鍾大方縮起肩膀,以哀求的語氣道:“師弟,你還跟誰說過這些話?有些事可千萬不要亂講,講出來就是造謠汙衊,會要人命的!是師兄多事,今天就算我沒有來過、什麼話都沒有說過。你有什麼困難,有什麼想法,有什麼要求,我能幫忙的地方一定幫。”
丁齊淡淡道:“你又不欠我的,沒什麼是一定幫我的忙。但是說要求嘛,我還真有。我也不想看見就為了我的事,導師跟校領導對著幹。我主動走人,不再與中心有勞務聘用關係。
但是這個月,我既然來上班了,該發的獎金還得如數發。而且現在已經是十月份,今年已經過去了一大半,年終獎金該發多少,到時候也不能少。大方師兄,你一定能辦好的!我就不打擾你工作了,現在就上樓去收拾東西。

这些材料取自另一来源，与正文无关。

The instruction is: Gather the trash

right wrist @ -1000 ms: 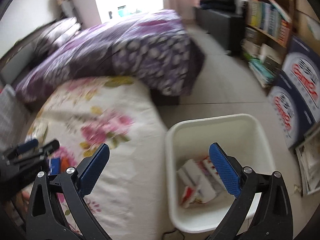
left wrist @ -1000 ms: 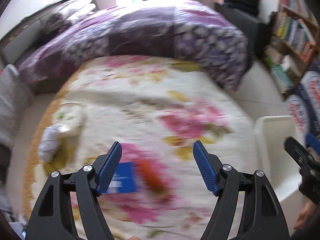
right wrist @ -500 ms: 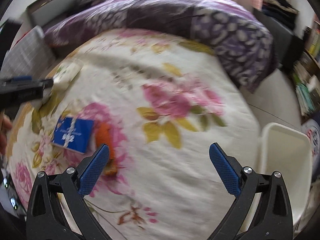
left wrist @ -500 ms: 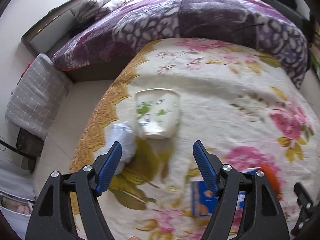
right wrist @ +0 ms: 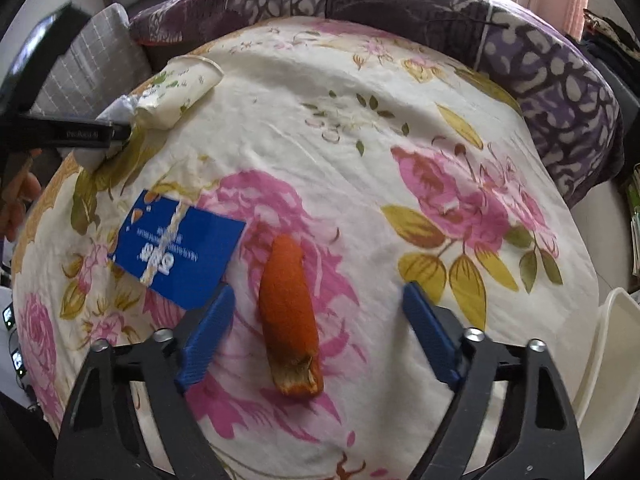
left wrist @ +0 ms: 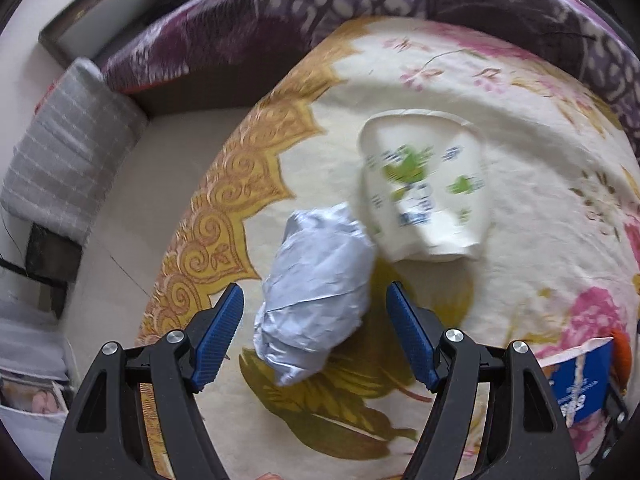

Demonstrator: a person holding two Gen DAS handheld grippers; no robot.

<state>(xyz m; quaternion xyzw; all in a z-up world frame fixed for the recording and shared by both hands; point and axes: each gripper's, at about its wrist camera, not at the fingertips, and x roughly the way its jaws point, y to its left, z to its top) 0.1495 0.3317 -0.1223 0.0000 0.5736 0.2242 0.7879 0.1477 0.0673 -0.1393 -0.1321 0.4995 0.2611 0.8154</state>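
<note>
Left wrist view: left gripper [left wrist: 314, 310] is wide open w/ nothing held, its blue pads either side of a crumpled grey-white wad [left wrist: 316, 300], paper or foil, can't tell which. Wad lies on the floral bedspread [left wrist: 520, 160], touching a flattened paper cup [left wrist: 424, 188] at approx 1 o'clock from it. Blue torn wrapper [left wrist: 580, 380] sits at 4 o'clock near frame edge.

Right wrist view: right gripper [right wrist: 316, 320] also spread wide, empty, straddling an orange peel strip [right wrist: 290, 312] lying lengthwise btwn the fingers. Blue wrapper [right wrist: 176, 252] just beside it at 10 o'clock; cup [right wrist: 180, 92] further off at 11. White bin [right wrist: 612, 360] rim at 3 o'clock, off the bed edge.

Handling, my guess: wad is light & springy, will compress, so squeeze across its widest middle. Peel is soft, limp, maybe a bit slick; pinch across mid-length, not the ragged end. Bedspread is soft, so pads may snag fabric if pushed too deep. Cup is crushed & thin, so take it by the rim fold.
</note>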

”
說完話丁齊拍了拍鍾大方的肩膀,出門轉身上樓去了,走到樓梯口他又突然轉身道:“鍾副主任,田琦都死在我眼前,你還以為我好欺嗎?現在這種情況,你根本就惹不起我,也不應該來惹我,今後可千萬別再這麼自己作死了!”
鍾大方一個人被晾在那裡,過了好久才將呼吸給調勻了,感覺仍有些懵逼,今天怎麼就沒有控制住場面,徹底演砸了呢?

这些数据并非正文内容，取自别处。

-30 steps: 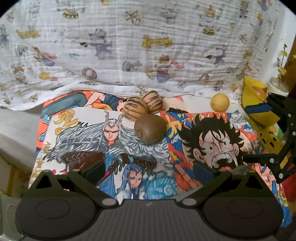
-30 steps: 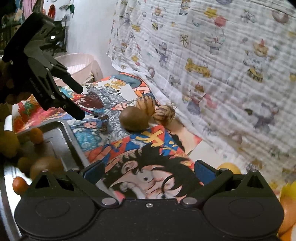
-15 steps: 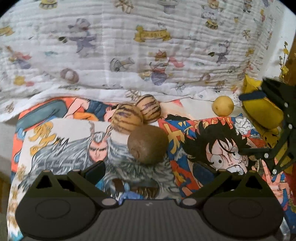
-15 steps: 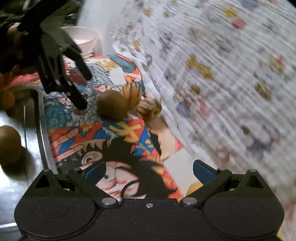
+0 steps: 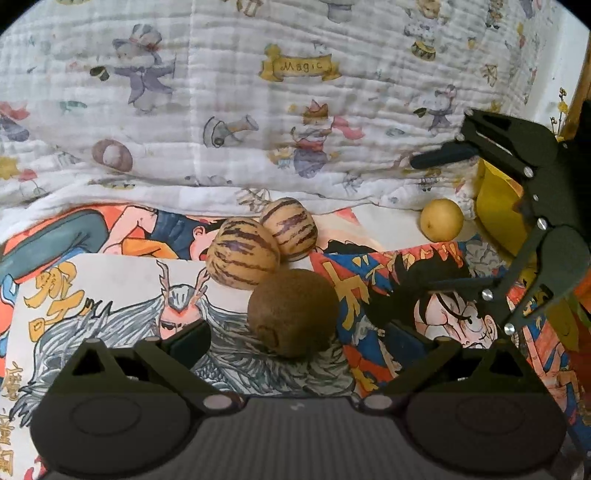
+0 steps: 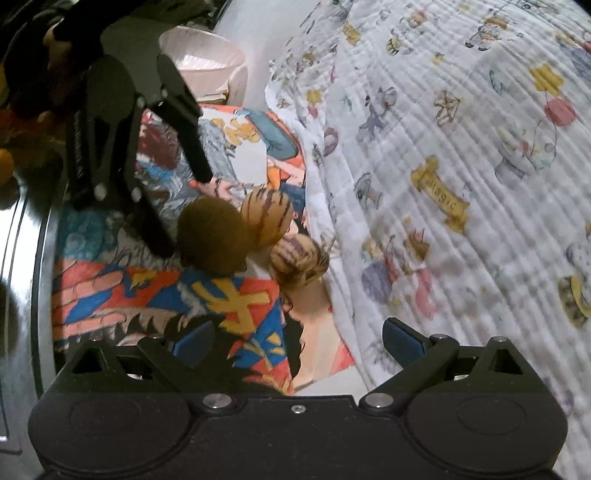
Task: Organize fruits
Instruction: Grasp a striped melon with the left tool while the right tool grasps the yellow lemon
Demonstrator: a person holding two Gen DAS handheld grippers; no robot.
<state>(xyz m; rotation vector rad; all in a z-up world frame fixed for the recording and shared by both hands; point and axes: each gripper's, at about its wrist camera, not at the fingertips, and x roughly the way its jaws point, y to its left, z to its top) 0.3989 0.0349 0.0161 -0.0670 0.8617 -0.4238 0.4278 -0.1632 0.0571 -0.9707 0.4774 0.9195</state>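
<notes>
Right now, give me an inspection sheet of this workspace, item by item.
Surface: comic-print mat, with a cartoon-print white blanket along its far edge.
Job's things: brown kiwi touching two striped melons; yellow fruit apart, to the right.
Clutter: metal tray beside the mat; yellow object; pale basket.
Grippers: left tool open, the kiwi just ahead of it, untouched; right tool closing slightly, nothing between its jaws.
Cables: nothing seen.
Surroundings: white wall.
</notes>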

來之前他想得挺好,以領導和學長的身份表示慰問和關懷,並告訴丁齊校領導的決定和中心的難處,解除聘用關係是不可避免的,然後再安慰開導丁齊一番,並問丁齊有什麼地方需要幫助的,很順利地解決這件事。
將丁齊掛在週一的預約登記名單上,也是他的主意,這就是一種試探。不料丁齊居然“正常”來上班了,而且還當面來了這麼一出。

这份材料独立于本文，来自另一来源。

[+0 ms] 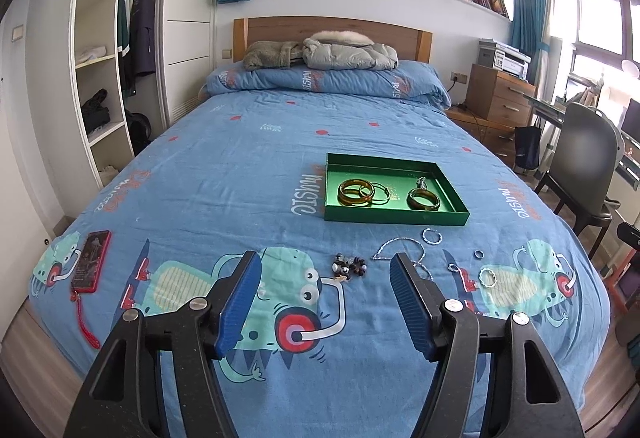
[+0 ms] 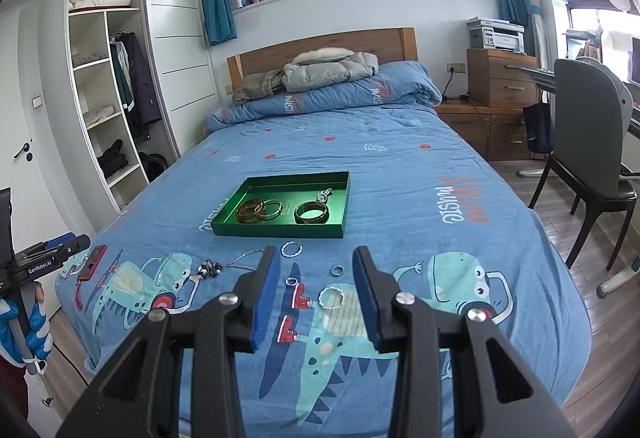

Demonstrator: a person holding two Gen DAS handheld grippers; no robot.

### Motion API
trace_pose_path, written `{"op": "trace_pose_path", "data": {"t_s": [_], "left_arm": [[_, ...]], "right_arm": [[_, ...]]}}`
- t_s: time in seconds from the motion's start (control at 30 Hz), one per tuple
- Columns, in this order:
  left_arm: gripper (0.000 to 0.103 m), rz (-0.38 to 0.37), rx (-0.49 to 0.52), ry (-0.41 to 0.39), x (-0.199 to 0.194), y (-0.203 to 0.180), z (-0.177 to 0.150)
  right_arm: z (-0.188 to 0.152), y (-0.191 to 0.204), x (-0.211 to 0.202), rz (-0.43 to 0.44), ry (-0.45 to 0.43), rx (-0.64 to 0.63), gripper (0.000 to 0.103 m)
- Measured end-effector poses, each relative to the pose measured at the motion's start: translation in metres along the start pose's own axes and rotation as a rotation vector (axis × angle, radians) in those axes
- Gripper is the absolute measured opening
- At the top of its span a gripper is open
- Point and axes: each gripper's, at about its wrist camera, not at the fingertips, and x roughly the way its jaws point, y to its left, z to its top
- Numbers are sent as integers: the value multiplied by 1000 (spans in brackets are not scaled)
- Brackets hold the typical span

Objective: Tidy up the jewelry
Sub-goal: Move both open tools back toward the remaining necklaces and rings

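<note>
2 grippers hover tilted down over the bed's point(image 1: 224, 174) foot edge: left gripper point(image 1: 325, 270) spread wide, right gripper point(image 2: 316, 265) narrower, both empty. Loose rings point(image 2: 331, 297) beyond, green tray point(image 1: 394, 216) mid-bed holding bangles point(image 1: 355, 192).

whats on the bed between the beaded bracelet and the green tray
In the left wrist view, the silver chain necklace lies on the sheet between the beaded bracelet and the green tray, off to the right; straight between them the sheet is bare.
</note>
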Motion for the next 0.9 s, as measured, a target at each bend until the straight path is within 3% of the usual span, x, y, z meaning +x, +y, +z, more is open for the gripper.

丁齊毫不留情地揭開了他準備好的面具,而且把所有事都打碎了說。在鍾大方的印象中,丁齊這位小師弟不是這種人啊,對誰的態度都很謙和,這些年甚至從來沒有與同事紅過臉。
如果換做一般的單位、一般的人、一般的事,情況或許就會按照他的設想發生了,儘管對方心裡不會高興,但面子上還能過得去,這就是辦公室政治。可是丁齊根本不和他玩這一套。
鍾大方隨即便意識到自己犯了什麼錯誤,他並不真的瞭解丁齊,而丁齊卻彷彿把他給看透了。他自以為是盤菜,丁齊卻不再拿他當根蔥,剛才看過來的眼神,分明是發自骨子裡的蔑視,當丁齊認為不應該再給他面子的時候,就很乾脆地一點面子都不給了。